-
Notifications
You must be signed in to change notification settings - Fork 6
Description
Description
Currently, in preprocess_text() within preprocess.py, we preserve a fixed set of ASCII-based emoticons by replacing them with EMOJI_i placeholders before cleaning the text. The current replacement approach uses text.replace(emoji, placeholder), which blindly replaces any substring match — even when the “emoji” is actually part of a word or punctuation pattern.
For example:
• "recap:" triggers a false match on "p:"
• "):" embedded in a longer token like "I'm sorry):" may be valid, but not in "(text): means something"

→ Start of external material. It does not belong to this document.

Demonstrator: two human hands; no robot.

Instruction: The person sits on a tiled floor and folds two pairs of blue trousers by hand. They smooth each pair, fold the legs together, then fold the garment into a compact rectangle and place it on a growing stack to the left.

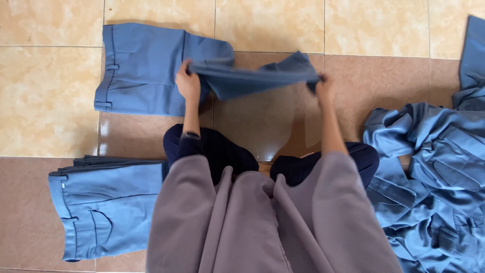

What's more, we are actually using a different strategy in count_emojis() within reddit_tags.py. Besides, Unicode-based emojis are not being detected. We should consider support this as they definitely exist in chat data from Reddit.
Possible Solution
Detecting text based emojis has been a challenge. There's no guarantee to be 100% accurate unless we use LLMs. We need to decide whether to accept false positives or false nagatives:
- What we're doing now: Allow false positives but make regex simple and consistent. If noise is tolerable, we can just accept that it'll catch things like "):" in "(text):", but rely on frequency and position to balance it out.
- If we're fine with missing things like "Hello:)", we can restrict to emojis that are spaced or followed by punctuation. This requires a comprehensive regex pattern.
As for Unicode-based emojis, the emoji package can easily detect them.